Comissão aprova fim da escala 6x1 e redução da jornada para 40 horas semanais

Texto prevê transição em duas etapas, preserva acordos coletivos e segue para votação no plenário da Câmara

27 MAI 2026 - 21h:12 Por Redação/VS
Reunião da comissão especial para discussão e votação do parecer. Foto: Vinicius Loures/Câmara dos Deputados Reunião da comissão especial para discussão e votação do parecer. Foto: Vinicius Loures/Câmara dos Deputados

A comissão especial da Câmara dos Deputados que discute o fim da escala 6x1 aprovou nesta quarta-feira (27), por 34 votos favoráveis e 4 contrários, a PEC (Proposta de Emenda à Constituição) que reduz a jornada máxima de trabalho no país de 44 para 40 horas semanais.

O texto ainda será submetido à votação no plenário da Câmara antes de seguir para análise do Senado.

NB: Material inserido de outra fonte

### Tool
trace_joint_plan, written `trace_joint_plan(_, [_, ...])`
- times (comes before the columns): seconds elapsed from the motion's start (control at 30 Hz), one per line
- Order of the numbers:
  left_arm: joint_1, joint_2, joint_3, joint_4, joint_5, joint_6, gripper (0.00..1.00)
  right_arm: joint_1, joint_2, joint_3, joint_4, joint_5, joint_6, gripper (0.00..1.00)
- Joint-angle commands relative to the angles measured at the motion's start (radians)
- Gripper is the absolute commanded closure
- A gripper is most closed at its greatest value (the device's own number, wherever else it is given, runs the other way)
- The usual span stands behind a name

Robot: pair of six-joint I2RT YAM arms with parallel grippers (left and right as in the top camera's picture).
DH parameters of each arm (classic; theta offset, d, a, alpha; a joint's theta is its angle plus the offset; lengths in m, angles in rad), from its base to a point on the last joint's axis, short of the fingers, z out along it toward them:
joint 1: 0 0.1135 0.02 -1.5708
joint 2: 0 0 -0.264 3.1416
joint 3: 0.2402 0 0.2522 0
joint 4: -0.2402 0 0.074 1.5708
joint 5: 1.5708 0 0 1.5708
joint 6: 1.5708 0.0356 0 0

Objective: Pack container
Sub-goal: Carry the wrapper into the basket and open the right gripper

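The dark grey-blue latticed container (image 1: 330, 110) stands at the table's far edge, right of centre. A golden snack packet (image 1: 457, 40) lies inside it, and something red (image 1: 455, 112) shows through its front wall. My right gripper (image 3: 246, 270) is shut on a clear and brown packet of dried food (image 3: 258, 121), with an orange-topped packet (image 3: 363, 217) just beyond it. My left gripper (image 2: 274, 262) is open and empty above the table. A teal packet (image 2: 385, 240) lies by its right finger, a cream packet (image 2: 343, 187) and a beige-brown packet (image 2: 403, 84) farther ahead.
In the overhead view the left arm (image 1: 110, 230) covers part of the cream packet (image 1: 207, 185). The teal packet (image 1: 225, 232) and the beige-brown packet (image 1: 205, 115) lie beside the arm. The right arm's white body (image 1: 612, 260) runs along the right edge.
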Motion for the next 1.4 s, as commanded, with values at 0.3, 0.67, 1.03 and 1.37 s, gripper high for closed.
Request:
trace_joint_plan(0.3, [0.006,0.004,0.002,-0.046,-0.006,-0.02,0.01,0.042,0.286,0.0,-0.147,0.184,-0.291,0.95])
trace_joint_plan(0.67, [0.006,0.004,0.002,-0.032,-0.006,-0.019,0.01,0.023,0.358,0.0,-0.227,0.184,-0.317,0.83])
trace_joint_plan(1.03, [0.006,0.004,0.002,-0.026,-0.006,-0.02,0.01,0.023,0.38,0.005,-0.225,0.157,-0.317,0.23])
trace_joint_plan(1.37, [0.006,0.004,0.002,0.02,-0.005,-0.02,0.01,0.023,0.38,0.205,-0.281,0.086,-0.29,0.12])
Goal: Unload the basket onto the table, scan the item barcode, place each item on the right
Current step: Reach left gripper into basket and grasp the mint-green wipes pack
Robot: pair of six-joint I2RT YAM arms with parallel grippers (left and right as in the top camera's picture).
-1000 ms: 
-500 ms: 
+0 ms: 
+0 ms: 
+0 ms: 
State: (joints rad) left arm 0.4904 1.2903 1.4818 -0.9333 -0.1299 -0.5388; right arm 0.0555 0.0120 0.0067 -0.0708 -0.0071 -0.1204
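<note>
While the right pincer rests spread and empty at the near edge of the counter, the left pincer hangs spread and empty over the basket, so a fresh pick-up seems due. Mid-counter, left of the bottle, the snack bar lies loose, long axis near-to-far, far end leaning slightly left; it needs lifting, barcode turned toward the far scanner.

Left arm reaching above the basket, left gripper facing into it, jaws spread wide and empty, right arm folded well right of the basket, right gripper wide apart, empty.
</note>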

Integrante titular da comissão e único representante de Mato Grosso do Sul no colegiado, o deputado federal Geraldo Resende (União) votou a favor da proposta.

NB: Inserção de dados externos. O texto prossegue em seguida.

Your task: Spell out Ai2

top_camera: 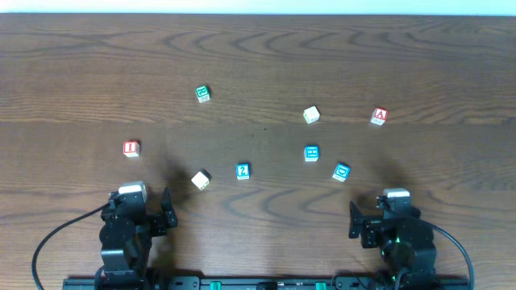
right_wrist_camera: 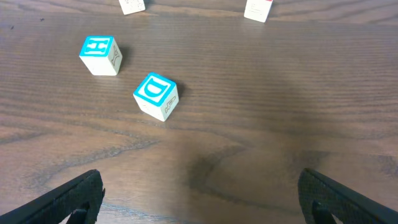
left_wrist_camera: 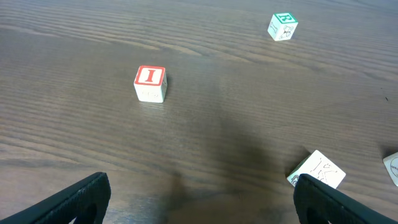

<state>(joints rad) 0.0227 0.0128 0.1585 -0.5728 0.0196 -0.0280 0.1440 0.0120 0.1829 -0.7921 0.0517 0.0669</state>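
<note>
Letter blocks lie scattered on the wooden table. A red "I" block (top_camera: 131, 148) (left_wrist_camera: 150, 83) sits at the left. A red "A" block (top_camera: 380, 116) (right_wrist_camera: 259, 9) sits at the right. A blue "2" block (top_camera: 243, 171) lies near the middle. My left gripper (top_camera: 137, 211) (left_wrist_camera: 200, 202) is open and empty at the front left. My right gripper (top_camera: 385, 217) (right_wrist_camera: 202, 199) is open and empty at the front right.
A green block (top_camera: 202, 93) (left_wrist_camera: 282, 27) lies at the back. A white block (top_camera: 201, 179) (left_wrist_camera: 317, 170) lies by the left gripper's right finger. Another white block (top_camera: 311, 114) lies mid-right. Two blue blocks, an "H" (top_camera: 311, 153) (right_wrist_camera: 100, 55) and a "D" (top_camera: 341, 171) (right_wrist_camera: 156, 96), lie ahead of the right gripper.
</note>
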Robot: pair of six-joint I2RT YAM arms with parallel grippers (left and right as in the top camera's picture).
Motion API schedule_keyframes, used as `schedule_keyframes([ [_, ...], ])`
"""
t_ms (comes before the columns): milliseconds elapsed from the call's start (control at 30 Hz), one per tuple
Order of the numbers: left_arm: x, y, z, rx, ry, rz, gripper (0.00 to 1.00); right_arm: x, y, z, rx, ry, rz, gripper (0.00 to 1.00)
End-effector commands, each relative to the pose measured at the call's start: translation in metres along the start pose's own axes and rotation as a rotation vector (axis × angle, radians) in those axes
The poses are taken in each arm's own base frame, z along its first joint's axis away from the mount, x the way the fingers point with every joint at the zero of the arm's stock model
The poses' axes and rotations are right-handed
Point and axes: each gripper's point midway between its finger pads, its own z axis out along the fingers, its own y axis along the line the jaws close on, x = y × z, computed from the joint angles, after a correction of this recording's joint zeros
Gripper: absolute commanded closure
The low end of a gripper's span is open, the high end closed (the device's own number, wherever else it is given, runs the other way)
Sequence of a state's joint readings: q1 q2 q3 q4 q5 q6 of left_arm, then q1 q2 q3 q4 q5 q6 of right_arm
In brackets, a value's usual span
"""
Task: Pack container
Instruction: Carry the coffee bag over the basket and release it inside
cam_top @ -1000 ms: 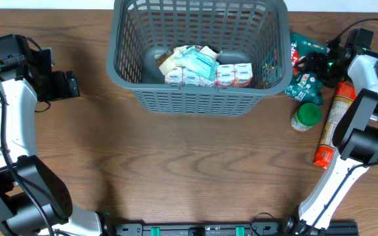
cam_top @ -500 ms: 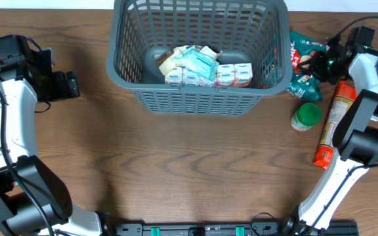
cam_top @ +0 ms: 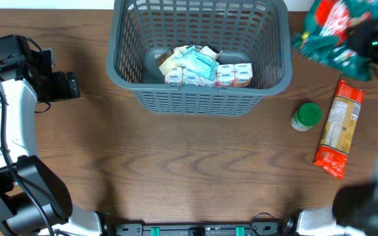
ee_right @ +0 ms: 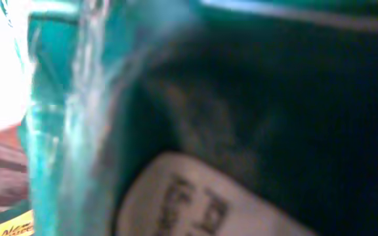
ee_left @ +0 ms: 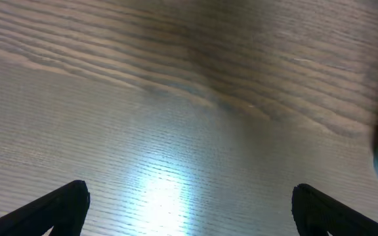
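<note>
Basket (cam_top: 199,98) sits at the far middle of the table (cam_top: 176,164), upright, mouth open to the top. Prob. light for its size. The plastic is stiff, but the lattice walls would flex if squeezed, and the solid base should slide easily on wood. If it needs steadying, take the rim, not the slats. It's already part-filled: small packets (cam_top: 205,65) lie in a heap on its floor, w/ room left above and behind them.

The item in play is the bag (cam_top: 330,33), green w/ red, up in the air just right of the basket's right rim and blurred. It looks like soft, crinkly film, light and slick, and the contents are likely crushable, so a pinch at an edge or seam w/ modest force should do. It'll swing and sag.

Right gripper (cam_top: 371,38) is a dark shape against the bag's right side. Its fingers aren't visible in either view. The wrist cam is filled by teal film (ee_right: 77,131) pressed close. With the bag off the table at the gripper, I judge it clamped on the bag, but can't tell how wide the fingers are.

Left gripper (cam_top: 64,85) is well left of the basket, level w/ its front wall. Its fingers (ee_left: 58,206) are spread wide w/ only bare wood btwn them, touching nothing.

Right of the basket, on the table, are a green-lid jar (cam_top: 306,117) near its front right corner and an orange pack (cam_top: 338,128) just beyond the jar.
</note>
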State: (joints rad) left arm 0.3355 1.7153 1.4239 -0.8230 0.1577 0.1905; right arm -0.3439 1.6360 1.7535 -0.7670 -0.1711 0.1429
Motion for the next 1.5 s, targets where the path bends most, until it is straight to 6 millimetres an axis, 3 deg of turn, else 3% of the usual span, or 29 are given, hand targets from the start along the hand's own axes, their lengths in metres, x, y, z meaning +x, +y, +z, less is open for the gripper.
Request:
schedule_keyframes([
  [0, 0.000, -0.002, 0.000, 0.007, 0.003, 0.023, 0.01, -0.043, 0.017, -0.060, -0.012, -0.183, -0.033, 0.99],
  [133, 0.000, -0.002, 0.000, 0.008, 0.004, 0.022, 0.01, -0.066, 0.053, -0.101, -0.103, -0.323, -0.149, 0.99],
  [267, 0.001, -0.002, 0.000, 0.008, 0.007, 0.022, 0.01, -0.066, 0.130, -0.122, -0.371, -0.404, -0.394, 0.99],
  [367, 0.002, -0.002, 0.000, 0.009, 0.011, 0.021, 0.02, -0.049, 0.183, -0.126, -0.537, -0.419, -0.561, 0.99],
  [533, 0.003, -0.002, 0.000, 0.010, 0.017, 0.021, 0.01, -0.013, 0.253, -0.131, -0.701, -0.433, -0.773, 0.99],
  [733, 0.005, -0.002, 0.000, 0.011, 0.026, 0.020, 0.02, 0.039, 0.312, -0.118, -0.832, -0.394, -0.963, 0.99],
  [900, 0.005, -0.002, 0.000, 0.011, 0.026, 0.020, 0.01, 0.091, 0.327, -0.069, -0.856, -0.220, -1.034, 0.99],
  [967, 0.005, -0.002, 0.000, 0.011, 0.026, 0.020, 0.02, 0.109, 0.324, -0.044, -0.838, -0.138, -1.037, 0.99],
  [1300, 0.007, -0.003, 0.000, 0.012, 0.030, 0.019, 0.01, 0.174, 0.301, 0.036, -0.754, 0.147, -1.035, 0.98],
  [1367, 0.007, -0.003, 0.000, 0.012, 0.030, 0.019, 0.01, 0.186, 0.293, 0.048, -0.721, 0.202, -1.039, 0.91],
  [1467, 0.007, -0.003, 0.000, 0.012, 0.030, 0.019, 0.01, 0.199, 0.285, 0.054, -0.706, 0.264, -1.039, 0.70],
])
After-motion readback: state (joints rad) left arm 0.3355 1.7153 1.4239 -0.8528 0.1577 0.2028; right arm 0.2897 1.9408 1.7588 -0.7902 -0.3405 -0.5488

A proposta ficou conhecida como a PEC do fim da escala 6x1 porque prevê dois dias de repouso remunerado por semana, sendo um deles preferencialmente aos domingos. Na prática, a mudança altera o modelo em que o trabalhador atua por seis dias consecutivos e descansa apenas um.

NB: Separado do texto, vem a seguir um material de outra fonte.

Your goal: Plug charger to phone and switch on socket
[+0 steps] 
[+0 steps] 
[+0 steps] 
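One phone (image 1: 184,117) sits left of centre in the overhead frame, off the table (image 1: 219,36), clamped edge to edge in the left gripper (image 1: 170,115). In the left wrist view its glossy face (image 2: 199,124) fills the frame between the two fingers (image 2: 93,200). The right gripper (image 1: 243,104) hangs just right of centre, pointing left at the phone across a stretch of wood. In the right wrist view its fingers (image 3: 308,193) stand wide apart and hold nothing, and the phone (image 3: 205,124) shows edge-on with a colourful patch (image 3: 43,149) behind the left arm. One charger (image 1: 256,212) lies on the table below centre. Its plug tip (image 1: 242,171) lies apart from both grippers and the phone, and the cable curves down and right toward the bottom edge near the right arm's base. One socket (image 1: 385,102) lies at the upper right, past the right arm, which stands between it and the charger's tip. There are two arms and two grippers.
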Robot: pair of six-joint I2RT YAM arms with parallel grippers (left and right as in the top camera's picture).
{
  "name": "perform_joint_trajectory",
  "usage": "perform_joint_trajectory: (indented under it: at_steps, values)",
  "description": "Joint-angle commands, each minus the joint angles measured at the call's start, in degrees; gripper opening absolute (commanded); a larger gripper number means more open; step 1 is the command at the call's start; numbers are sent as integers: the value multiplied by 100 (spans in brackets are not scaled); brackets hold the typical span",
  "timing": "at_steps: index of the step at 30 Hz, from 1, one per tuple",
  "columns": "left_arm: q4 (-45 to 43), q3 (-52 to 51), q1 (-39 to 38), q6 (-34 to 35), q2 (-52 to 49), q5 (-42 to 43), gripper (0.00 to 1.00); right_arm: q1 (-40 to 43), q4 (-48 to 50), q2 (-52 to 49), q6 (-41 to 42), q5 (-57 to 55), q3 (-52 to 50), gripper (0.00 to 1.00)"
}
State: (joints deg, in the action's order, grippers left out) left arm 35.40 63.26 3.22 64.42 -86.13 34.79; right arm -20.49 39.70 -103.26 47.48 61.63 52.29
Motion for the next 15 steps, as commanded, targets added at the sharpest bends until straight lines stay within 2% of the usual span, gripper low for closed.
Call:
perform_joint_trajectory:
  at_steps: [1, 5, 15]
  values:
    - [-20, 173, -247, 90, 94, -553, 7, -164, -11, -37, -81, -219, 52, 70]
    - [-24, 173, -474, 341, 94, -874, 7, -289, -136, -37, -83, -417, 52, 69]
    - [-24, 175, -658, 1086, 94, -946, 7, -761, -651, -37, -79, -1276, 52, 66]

O texto aprovado estabelece uma transição em duas etapas. Sessenta dias após a promulgação da emenda constitucional, a jornada semanal passará para 42 horas, já com direito aos dois dias de repouso semanal remunerado. Depois de 12 meses, a carga horária máxima será reduzida definitivamente para 40 horas semanais.

A versão aprovada foi apresentada pelo relator da matéria, deputado federal Leo Prates (Republicanos-BA), e unifica duas propostas que tratavam da redução da jornada de trabalho.

Durante a sessão, o relator afirmou que a proposta representa uma mudança estrutural nas relações de trabalho no país. Segundo ele, a redução da jornada permitirá mais convivência familiar e melhor qualidade de vida para os trabalhadores.

O texto mantém a possibilidade de acordos e convenções coletivas, inclusive para categorias que atuam em regimes diferenciados, como a escala 12x36, e setores considerados essenciais, entre eles saúde, segurança pública, transporte e limpeza urbana.

A PEC também prevê que uma futura legislação poderá regulamentar jornadas específicas e modelos próprios de escala para essas atividades, desde que sejam respeitados os limites gerais estabelecidos pela proposta ou as exceções previstas em lei e negociação coletiva.

Outro ponto incluído no texto é a previsão de regras específicas para microempreendedores individuais, microempresas e empresas de pequeno porte. Nesse caso, uma lei complementar deverá definir as condições de adaptação, desde que haja preservação dos empregos.

Para trabalhadores com alta remuneração e elevada qualificação técnica, o controle formal de jornada deixará de ser obrigatório. Já nos contratos públicos e terceirizados, a redução da jornada só passará a valer após aditivos contratuais, com prazo de até 12 meses para adequação. A regra busca dar tempo para reequilíbrio dos contratos já firmados.

O debate na comissão foi marcado por divergências entre parlamentares governistas e da oposição. Ao todo, 47 deputados se manifestaram durante a discussão.